## REQUIRED ACTION:
The data is to be reproduced in full and without error.

## MATERIAL PROVIDED:
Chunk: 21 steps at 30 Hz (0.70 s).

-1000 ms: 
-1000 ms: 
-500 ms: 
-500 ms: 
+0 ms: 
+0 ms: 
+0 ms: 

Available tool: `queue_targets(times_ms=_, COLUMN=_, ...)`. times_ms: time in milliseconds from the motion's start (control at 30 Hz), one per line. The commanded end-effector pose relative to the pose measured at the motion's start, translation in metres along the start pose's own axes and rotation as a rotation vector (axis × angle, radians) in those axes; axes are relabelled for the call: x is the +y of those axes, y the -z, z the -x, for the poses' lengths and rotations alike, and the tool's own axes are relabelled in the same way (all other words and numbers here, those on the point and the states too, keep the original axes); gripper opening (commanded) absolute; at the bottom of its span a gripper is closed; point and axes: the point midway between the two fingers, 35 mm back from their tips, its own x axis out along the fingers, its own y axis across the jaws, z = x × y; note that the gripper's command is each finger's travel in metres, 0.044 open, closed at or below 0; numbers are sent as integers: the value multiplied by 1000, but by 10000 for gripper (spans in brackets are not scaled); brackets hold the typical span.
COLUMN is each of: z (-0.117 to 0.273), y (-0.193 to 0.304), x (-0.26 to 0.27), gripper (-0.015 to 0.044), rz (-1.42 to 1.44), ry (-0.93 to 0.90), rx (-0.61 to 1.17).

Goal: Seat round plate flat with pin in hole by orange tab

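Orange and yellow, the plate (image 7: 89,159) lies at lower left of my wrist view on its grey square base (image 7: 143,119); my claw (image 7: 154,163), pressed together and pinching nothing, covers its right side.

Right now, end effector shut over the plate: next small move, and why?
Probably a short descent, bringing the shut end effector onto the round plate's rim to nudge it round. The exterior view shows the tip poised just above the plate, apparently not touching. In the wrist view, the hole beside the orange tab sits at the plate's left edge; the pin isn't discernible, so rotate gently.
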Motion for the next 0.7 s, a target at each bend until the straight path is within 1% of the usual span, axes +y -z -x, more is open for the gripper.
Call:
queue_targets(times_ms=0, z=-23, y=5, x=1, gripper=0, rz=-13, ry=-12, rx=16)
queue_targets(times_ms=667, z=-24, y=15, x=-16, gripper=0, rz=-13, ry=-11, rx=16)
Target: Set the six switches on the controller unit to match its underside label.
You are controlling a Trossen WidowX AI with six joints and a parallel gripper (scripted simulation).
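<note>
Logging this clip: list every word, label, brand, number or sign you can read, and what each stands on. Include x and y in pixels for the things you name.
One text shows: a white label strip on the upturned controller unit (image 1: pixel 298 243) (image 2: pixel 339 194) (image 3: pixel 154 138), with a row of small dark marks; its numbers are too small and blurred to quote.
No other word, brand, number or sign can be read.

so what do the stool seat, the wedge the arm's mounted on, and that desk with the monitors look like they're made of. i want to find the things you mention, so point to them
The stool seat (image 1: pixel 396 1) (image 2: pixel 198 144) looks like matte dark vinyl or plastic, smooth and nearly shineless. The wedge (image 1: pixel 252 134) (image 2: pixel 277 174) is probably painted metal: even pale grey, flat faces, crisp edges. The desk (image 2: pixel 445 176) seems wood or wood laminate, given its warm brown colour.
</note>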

## ANSWER FOR THIS EXERCISE:
Chunk: 21 steps at 30 Hz (0.70 s).

-1000 ms: 
-1000 ms: 
-500 ms: 
-500 ms: 
+0 ms: 
+0 ms: 
+0 ms: 

Available tool: `queue_targets(times_ms=_, COLUMN=_, ...)`. times_ms: time in milliseconds from the motion's start (control at 30 Hz), one per line. The commanded end-effector pose relative to the pose measured at the motion's start, translation in metres along the start pose's own axes and rotation as a rotation vector (axis × angle, radians) in those axes; axes are relabelled for the call: x is the +y of those axes, y the -z, z the -x, for the poses' lengths and rotations alike, and the tool's own axes are relabelled in the same way (all other words and numbers here, those on the point and the states too, keep the original axes); gripper opening (commanded) absolute; at the bottom of its span a gripper is closed; point and axes: the point midway between the two fingers, 35 mm back from their tips, its own x axis out along the fingers, its own y axis across the jaws, z = x × y; note that the gripper's command is each finger's travel in metres, 0.044 open, closed at or below 0; numbers are sent as integers: the value multiplied by 1000, but by 10000 for gripper (spans in brackets are not scaled); brackets hold the typical span.
COLUMN is each of: z (-0.117 to 0.273), y (-0.193 to 0.304), x (-0.26 to 0.27), gripper (-0.015 to 0.044), rz (-1.42 to 1.44), ry (-0.93 to 0.90), rx (-0.61 to 1.17).

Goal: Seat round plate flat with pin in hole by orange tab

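Orange and yellow, the plate (image 7: 89,159) lies at lower left of my wrist view on its grey square base (image 7: 143,119); my claw (image 7: 154,163), pressed together and pinching nothing, covers its right side.

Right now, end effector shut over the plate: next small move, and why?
Probably a short descent, bringing the shut end effector onto the round plate's rim to nudge it round. The exterior view shows the tip poised just above the plate, apparently not touching. In the wrist view, the hole beside the orange tab sits at the plate's left edge; the pin isn't discernible, so rotate gently.
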Motion for the next 0.7 s, a target at each bend until the straight path is within 1% of the usual span, axes +y -z -x, more is open for the gripper.
Call:
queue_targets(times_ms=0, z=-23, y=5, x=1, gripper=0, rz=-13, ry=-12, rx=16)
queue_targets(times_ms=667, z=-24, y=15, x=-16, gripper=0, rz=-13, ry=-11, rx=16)
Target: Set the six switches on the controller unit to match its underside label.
You are controlling a Trossen WidowX AI with six joints and a parallel gripper (scripted simulation).
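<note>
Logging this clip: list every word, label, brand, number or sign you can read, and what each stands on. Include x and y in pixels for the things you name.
One text shows: a white label strip on the upturned controller unit (image 1: pixel 298 243) (image 2: pixel 339 194) (image 3: pixel 154 138), with a row of small dark marks; its numbers are too small and blurred to quote.
No other word, brand, number or sign can be read.

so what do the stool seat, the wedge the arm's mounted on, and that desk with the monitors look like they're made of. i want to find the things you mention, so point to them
The stool seat (image 1: pixel 396 1) (image 2: pixel 198 144) looks like matte dark vinyl or plastic, smooth and nearly shineless. The wedge (image 1: pixel 252 134) (image 2: pixel 277 174) is probably painted metal: even pale grey, flat faces, crisp edges. The desk (image 2: pixel 445 176) seems wood or wood laminate, given its warm brown colour.
</note>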

The exercise was worked through completely.